The Truth About Groundhog Day's Inner Circle

We all know how it goes, especially if you're a resident of the United States or Canada. With roots in Christian, ancient Celtic, and even possibly ancient Roman traditions, the first Groundhog Day was celebrated at Gobbler's Knob in Punxsutawney, Pennsylvania, according to History. Since then, a groundhog's reaction to its own shadow is used every February 2 as a barometer for how much longer winter might last. If the animal sees its shadow and dives for cover, then we're in for colder weather. Anything else from the animal means that spring might come faster than expected. 

But who are the men that administer the ceremony and wear the similar outfits as those who began it all back in 1887? No, this is not some shadowy cabal of groundhog breeders. Instead, this tuxedo-wearing, top-hatted group who perform this annual rite of seasonal observance are called the Punxsutawney Groundhog Club, or the Inner Circle of Groundhog Day, according to Smithsonian Magazine. This civic society has remained intact since it all began in the late 19th century, and they even claim the same groundhog known as Punxsutawney Phil has participated in the ceremony ever since it started.

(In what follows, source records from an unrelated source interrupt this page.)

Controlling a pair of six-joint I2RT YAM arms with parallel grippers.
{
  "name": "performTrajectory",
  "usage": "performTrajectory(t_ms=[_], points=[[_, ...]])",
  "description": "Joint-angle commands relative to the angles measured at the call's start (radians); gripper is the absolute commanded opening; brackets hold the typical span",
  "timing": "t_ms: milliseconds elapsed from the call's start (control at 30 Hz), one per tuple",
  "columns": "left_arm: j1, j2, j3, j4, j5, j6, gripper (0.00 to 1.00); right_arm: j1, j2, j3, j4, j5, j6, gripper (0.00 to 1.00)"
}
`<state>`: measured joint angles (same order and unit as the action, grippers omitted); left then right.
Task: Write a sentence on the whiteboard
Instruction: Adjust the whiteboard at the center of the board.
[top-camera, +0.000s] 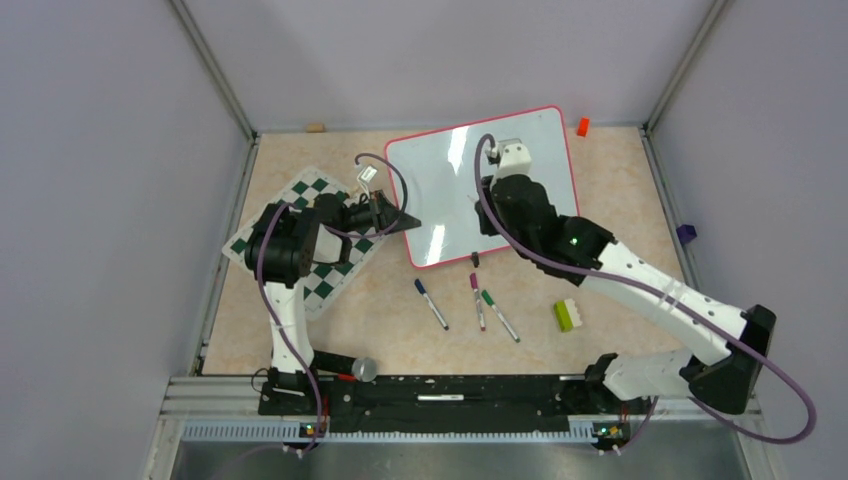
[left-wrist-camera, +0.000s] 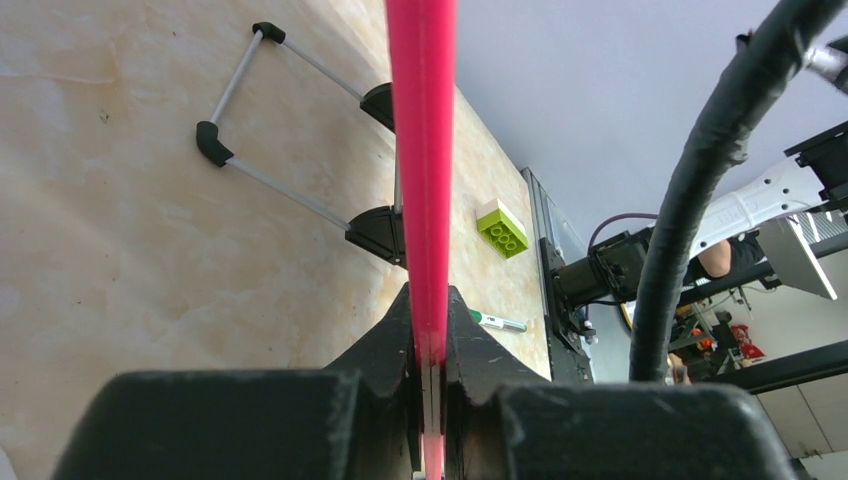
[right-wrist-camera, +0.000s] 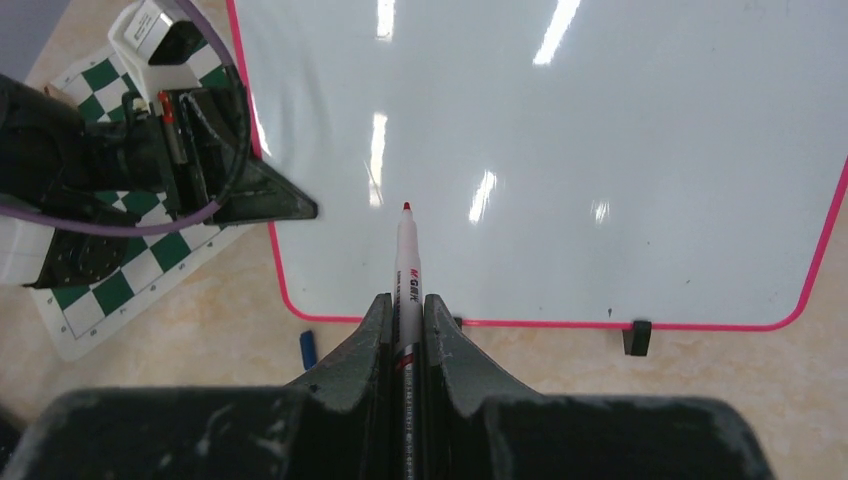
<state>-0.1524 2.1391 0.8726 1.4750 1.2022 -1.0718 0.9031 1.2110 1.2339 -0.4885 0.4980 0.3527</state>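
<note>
Altogether, one whiteboard (top-camera: 440, 200), three loose markers (top-camera: 431, 304), one held marker (right-wrist-camera: 407, 260)

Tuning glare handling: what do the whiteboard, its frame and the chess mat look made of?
The whiteboard looks like a hard glossy coated panel, maybe melamine or enamelled steel; it mirrors the ceiling lights sharply. Its frame looks like smooth red-pink moulded plastic, with uniform colour and a slight sheen. The chess mat is a thin, flat, matte printed sheet with no glare; vinyl or paper, I cannot tell which.
</note>
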Motion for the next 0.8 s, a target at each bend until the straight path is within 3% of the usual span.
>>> performTrajectory(t_ms=[0, 167, 333, 767], points=[[-0.009, -0.009, 0.027, 0.143, 0.01, -0.014, 0.0, 0.006, 0.072, 0.12, 0.051, 0.076, -0.027, 0.0], [-0.01, -0.013, 0.021, 0.145, 0.007, -0.011, 0.0, 0.006, 0.112, 0.185, 0.073, 0.057, -0.055, 0.0], [-0.012, -0.023, 0.001, 0.13, -0.021, 0.003, 0.0, 0.005, 0.056, 0.08, 0.198, -0.18, -0.206, 0.0], [-0.019, -0.026, 0.001, 0.094, -0.026, 0.035, 0.0, 0.005, -0.089, -0.057, 0.254, -0.148, -0.238, 0.0]])
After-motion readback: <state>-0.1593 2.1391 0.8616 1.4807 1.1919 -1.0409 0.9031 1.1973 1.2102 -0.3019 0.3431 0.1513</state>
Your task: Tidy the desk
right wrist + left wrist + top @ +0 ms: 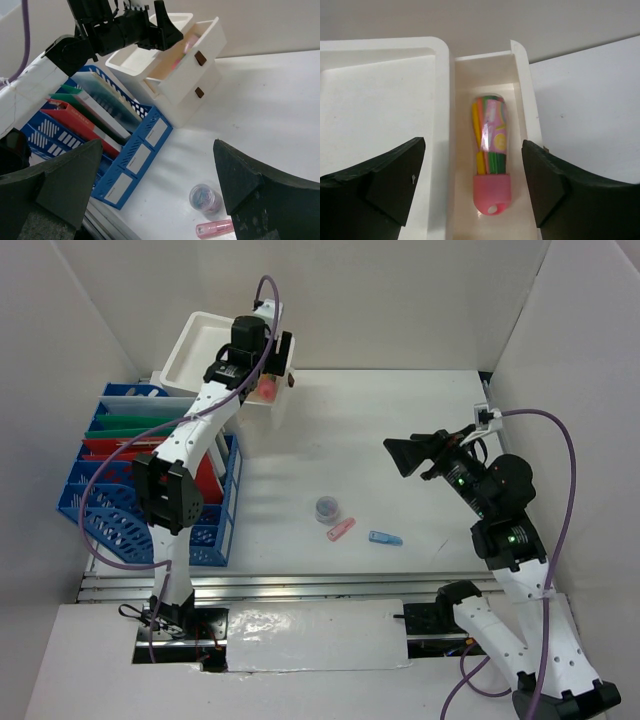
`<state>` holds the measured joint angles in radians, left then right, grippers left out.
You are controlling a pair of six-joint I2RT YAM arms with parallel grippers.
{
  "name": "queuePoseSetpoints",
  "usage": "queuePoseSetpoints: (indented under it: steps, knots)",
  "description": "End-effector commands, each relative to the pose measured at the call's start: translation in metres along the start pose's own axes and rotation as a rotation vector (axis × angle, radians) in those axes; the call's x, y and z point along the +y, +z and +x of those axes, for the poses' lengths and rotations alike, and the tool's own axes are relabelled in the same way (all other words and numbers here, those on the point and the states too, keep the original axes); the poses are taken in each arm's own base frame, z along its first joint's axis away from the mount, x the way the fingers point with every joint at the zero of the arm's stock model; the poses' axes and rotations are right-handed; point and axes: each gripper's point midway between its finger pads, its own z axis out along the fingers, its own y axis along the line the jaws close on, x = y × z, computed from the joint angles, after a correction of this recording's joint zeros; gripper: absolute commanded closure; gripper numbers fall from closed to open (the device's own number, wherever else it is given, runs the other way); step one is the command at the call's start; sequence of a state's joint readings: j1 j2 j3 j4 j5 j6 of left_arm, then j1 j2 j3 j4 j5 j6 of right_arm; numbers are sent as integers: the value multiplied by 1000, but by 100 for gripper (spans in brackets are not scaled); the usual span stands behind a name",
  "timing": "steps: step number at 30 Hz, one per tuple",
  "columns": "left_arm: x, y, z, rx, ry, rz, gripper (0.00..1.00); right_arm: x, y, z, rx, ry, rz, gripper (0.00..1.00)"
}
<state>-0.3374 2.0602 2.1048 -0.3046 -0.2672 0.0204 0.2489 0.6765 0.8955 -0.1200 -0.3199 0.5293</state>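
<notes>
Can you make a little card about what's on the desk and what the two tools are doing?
Left tool: open, over the pulled-out drawer
Drawer: holds a colourful tube with a pink cap, lying flat, untouched
Right tool: open, empty, above the desk
Loose on desk: small round jar, pink item, blue item
Left side: blue file rack with folders

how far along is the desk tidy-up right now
Done: a pink-capped tube of colourful sticks lies in the open top drawer. In hand: nothing. The left pincer hangs open above that tube, and the right pincer is open over the desk. Left: a small round jar, a pink item and a blue item lie loose on the desk, and the drawer is not yet shut.
</notes>
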Motion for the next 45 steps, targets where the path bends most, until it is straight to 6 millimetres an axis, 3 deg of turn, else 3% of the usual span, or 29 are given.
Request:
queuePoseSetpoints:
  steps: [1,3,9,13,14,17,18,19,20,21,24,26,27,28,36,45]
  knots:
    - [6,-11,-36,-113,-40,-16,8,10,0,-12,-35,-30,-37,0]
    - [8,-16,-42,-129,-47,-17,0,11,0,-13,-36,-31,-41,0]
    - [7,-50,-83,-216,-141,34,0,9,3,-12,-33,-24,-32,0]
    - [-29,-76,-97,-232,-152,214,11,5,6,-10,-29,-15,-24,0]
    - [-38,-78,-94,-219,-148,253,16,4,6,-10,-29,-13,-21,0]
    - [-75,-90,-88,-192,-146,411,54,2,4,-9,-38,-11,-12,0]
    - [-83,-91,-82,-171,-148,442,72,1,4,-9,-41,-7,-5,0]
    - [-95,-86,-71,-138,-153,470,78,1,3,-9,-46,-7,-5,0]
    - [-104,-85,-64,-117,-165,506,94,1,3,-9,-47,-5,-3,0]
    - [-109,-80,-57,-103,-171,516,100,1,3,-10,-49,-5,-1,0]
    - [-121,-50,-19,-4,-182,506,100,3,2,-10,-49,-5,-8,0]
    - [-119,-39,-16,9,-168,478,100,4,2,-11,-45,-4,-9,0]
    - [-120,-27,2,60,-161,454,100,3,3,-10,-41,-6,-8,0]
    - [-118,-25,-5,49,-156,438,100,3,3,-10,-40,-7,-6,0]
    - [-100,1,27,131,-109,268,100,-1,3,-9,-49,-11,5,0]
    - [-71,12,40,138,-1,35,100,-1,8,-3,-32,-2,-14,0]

The Inner Circle is made up of volunteers

Of course, it isn't the same groundhog that gives us its prediction for how quickly seasons might change from winter to spring, nor has the Punxsutawney Groundhog Club, or the Inner Circle of Groundhog Day, stayed the same since 1887. The Groundhog Club is made up of 15 residents of Punxsutawney, who adopt Masonic-like pseudonyms and pledge to keep the Groundhog Day tradition alive in the area, as Smithsonian Magazine reports.

Otherwise, these top-hatted men, with names like "Big Chill," "Rainman," and most menacingly, "Iceman," are teachers, dentists, and chiropractors, performing the same ritual their forebears performed many decades earlier, according to the official Punxsutawney Phil Groundhog Club. Despite their protestations, it's generally believed they have their forecast settled in advance, no matter what Phil's reaction happens to be. Despite the German legend from which Groundhog Day is partially inspired, the handlers do not necessarily wait around for Phil to see his shadow, but determine the forecast beforehand, and then they simply announce it on Gobbler's Knob, as the Pittsburgh Evening Sun reports.